TASK REQUIREMENTS – Only some lines are wanted. Transcribe, exactly, the lines below from the line with "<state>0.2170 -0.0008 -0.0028" up to and including the line with "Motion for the".

DATASET CONTENT –
◆ ◆ ◆
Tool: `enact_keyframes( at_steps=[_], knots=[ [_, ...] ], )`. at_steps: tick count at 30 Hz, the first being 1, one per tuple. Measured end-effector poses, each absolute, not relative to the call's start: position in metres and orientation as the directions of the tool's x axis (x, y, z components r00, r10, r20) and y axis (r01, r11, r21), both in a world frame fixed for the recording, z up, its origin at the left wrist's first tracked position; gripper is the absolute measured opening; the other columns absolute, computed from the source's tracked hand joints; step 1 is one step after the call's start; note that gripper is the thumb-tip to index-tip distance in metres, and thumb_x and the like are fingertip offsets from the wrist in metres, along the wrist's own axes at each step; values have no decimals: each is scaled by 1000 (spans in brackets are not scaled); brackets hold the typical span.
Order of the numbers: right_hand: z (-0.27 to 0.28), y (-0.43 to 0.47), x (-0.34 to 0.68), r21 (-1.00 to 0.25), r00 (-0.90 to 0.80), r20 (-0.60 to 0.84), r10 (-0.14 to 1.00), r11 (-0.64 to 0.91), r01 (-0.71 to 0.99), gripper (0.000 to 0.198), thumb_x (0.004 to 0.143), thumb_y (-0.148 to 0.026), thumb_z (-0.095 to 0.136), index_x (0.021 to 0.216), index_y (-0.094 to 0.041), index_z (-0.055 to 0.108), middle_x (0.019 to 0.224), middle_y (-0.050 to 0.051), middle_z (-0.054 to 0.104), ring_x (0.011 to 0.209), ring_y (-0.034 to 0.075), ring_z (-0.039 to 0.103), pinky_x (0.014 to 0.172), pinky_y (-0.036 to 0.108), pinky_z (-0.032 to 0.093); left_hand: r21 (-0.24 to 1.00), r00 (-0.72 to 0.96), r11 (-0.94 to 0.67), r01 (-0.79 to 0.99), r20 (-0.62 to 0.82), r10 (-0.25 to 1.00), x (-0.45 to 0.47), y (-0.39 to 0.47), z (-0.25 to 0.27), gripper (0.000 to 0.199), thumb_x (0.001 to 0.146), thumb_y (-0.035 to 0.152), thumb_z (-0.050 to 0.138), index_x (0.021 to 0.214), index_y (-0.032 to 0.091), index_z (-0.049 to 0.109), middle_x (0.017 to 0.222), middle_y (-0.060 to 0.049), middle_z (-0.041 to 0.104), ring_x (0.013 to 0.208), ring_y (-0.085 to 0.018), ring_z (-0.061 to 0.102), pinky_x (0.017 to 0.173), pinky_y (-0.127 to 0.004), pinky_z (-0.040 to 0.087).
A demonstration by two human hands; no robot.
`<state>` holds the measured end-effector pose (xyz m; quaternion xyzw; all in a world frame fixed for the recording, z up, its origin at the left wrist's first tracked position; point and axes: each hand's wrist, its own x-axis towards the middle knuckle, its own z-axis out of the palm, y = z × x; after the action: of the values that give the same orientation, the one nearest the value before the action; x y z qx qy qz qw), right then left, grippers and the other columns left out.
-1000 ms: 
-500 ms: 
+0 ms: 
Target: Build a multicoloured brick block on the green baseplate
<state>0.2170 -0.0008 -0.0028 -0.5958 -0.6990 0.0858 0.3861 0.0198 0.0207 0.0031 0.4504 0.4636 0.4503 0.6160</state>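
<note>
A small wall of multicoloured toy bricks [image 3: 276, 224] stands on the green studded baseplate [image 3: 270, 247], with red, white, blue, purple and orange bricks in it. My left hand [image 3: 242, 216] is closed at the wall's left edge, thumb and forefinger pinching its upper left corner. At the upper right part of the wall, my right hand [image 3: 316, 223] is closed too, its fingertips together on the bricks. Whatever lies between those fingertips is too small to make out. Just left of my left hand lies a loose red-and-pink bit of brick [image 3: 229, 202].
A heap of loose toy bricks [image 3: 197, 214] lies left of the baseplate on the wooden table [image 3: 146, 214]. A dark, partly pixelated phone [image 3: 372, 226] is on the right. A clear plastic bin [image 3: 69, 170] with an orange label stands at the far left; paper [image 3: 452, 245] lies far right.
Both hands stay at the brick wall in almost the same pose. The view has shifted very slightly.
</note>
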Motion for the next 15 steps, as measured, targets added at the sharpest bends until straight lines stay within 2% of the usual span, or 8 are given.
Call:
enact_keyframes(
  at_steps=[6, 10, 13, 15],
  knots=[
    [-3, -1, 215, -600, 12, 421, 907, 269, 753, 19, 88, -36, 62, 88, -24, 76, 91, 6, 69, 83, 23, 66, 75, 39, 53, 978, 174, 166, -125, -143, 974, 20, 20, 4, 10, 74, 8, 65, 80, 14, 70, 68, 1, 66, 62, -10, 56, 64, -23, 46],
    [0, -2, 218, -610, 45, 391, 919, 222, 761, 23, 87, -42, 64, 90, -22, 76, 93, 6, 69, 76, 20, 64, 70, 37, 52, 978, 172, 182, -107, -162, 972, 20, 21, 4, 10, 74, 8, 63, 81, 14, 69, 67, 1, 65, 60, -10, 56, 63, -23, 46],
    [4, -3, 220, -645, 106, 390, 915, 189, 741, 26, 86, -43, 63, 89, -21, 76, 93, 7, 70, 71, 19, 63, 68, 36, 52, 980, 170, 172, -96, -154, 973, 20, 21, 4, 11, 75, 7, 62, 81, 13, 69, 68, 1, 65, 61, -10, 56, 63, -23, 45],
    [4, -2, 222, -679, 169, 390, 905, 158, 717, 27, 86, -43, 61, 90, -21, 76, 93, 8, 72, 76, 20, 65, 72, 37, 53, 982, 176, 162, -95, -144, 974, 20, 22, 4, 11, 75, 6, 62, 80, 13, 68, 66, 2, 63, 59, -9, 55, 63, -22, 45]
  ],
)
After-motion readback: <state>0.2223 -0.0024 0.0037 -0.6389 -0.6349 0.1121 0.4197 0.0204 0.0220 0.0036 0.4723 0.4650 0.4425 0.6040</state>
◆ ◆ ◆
WORKED SOLUTION –
<state>0.2170 -0.0008 -0.0028 -0.5958 -0.6990 0.0858 0.3861 0.0198 0.0207 0.0031 0.4504 0.4636 0.4503 0.6160</state>
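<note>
A small wall of multicoloured toy bricks [image 3: 276, 224] stands on the green studded baseplate [image 3: 270, 247], with red, white, blue, purple and orange bricks in it. My left hand [image 3: 242, 216] is closed at the wall's left edge, thumb and forefinger pinching its upper left corner. At the upper right part of the wall, my right hand [image 3: 316, 223] is closed too, its fingertips together on the bricks. Whatever lies between those fingertips is too small to make out. Just left of my left hand lies a loose red-and-pink bit of brick [image 3: 229, 202].
A heap of loose toy bricks [image 3: 197, 214] lies left of the baseplate on the wooden table [image 3: 146, 214]. A dark, partly pixelated phone [image 3: 372, 226] is on the right. A clear plastic bin [image 3: 69, 170] with an orange label stands at the far left; paper [image 3: 452, 245] lies far right.
Both hands stay at the brick wall in almost the same pose. The view has shifted very slightly.
</note>
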Motion for the next 15 steps, as measured, targets added at the sharpest bends until straight lines stay within 2% of the usual span, or 8 are given.

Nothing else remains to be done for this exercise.